Take every line of the material and reproduce it exactly.
Data provided below:
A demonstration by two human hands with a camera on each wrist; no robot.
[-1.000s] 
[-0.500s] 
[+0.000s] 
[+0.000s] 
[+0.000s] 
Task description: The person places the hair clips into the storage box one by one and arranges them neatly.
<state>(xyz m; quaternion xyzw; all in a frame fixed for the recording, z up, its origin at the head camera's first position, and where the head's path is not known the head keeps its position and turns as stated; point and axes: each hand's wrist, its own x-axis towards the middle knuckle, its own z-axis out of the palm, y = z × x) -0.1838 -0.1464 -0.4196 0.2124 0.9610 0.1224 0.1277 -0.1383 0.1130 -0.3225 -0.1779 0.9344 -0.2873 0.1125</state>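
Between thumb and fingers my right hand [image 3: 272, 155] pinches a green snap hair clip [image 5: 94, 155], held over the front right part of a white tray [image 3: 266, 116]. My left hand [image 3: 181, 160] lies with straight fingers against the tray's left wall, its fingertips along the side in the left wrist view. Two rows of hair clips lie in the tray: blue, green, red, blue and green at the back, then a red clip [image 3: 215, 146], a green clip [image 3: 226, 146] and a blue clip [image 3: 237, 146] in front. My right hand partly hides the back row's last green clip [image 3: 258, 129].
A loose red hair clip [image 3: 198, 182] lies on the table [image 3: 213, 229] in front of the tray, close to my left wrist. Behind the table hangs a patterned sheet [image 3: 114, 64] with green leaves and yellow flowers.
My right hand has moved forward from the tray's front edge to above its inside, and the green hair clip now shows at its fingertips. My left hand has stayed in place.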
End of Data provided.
• Exercise output:
A demonstration by two human hands with a camera on each wrist; no robot.
[-1.000s] 
[-0.500s] 
[+0.000s] 
[+0.000s] 
[+0.000s] 
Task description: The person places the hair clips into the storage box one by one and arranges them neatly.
<state>(xyz m; quaternion xyzw; all in a frame fixed for the recording, z up, its origin at the head camera's first position, and where the head's path is not known the head keeps its position and turns as stated; point and axes: each hand's wrist, its own x-axis towards the middle knuckle, its own z-axis out of the palm, y = z × x) -0.1838 -0.1464 -0.4196 0.2124 0.9610 0.1224 0.1277 -0.1383 0.1130 -0.3225 -0.1779 0.9344 -0.2873 0.1125</state>
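Between thumb and fingers my right hand [image 3: 272, 155] pinches a green snap hair clip [image 5: 94, 155], held over the front right part of a white tray [image 3: 266, 116]. My left hand [image 3: 181, 160] lies with straight fingers against the tray's left wall, its fingertips along the side in the left wrist view. Two rows of hair clips lie in the tray: blue, green, red, blue and green at the back, then a red clip [image 3: 215, 146], a green clip [image 3: 226, 146] and a blue clip [image 3: 237, 146] in front. My right hand partly hides the back row's last green clip [image 3: 258, 129].
A loose red hair clip [image 3: 198, 182] lies on the table [image 3: 213, 229] in front of the tray, close to my left wrist. Behind the table hangs a patterned sheet [image 3: 114, 64] with green leaves and yellow flowers.
My right hand has moved forward from the tray's front edge to above its inside, and the green hair clip now shows at its fingertips. My left hand has stayed in place.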

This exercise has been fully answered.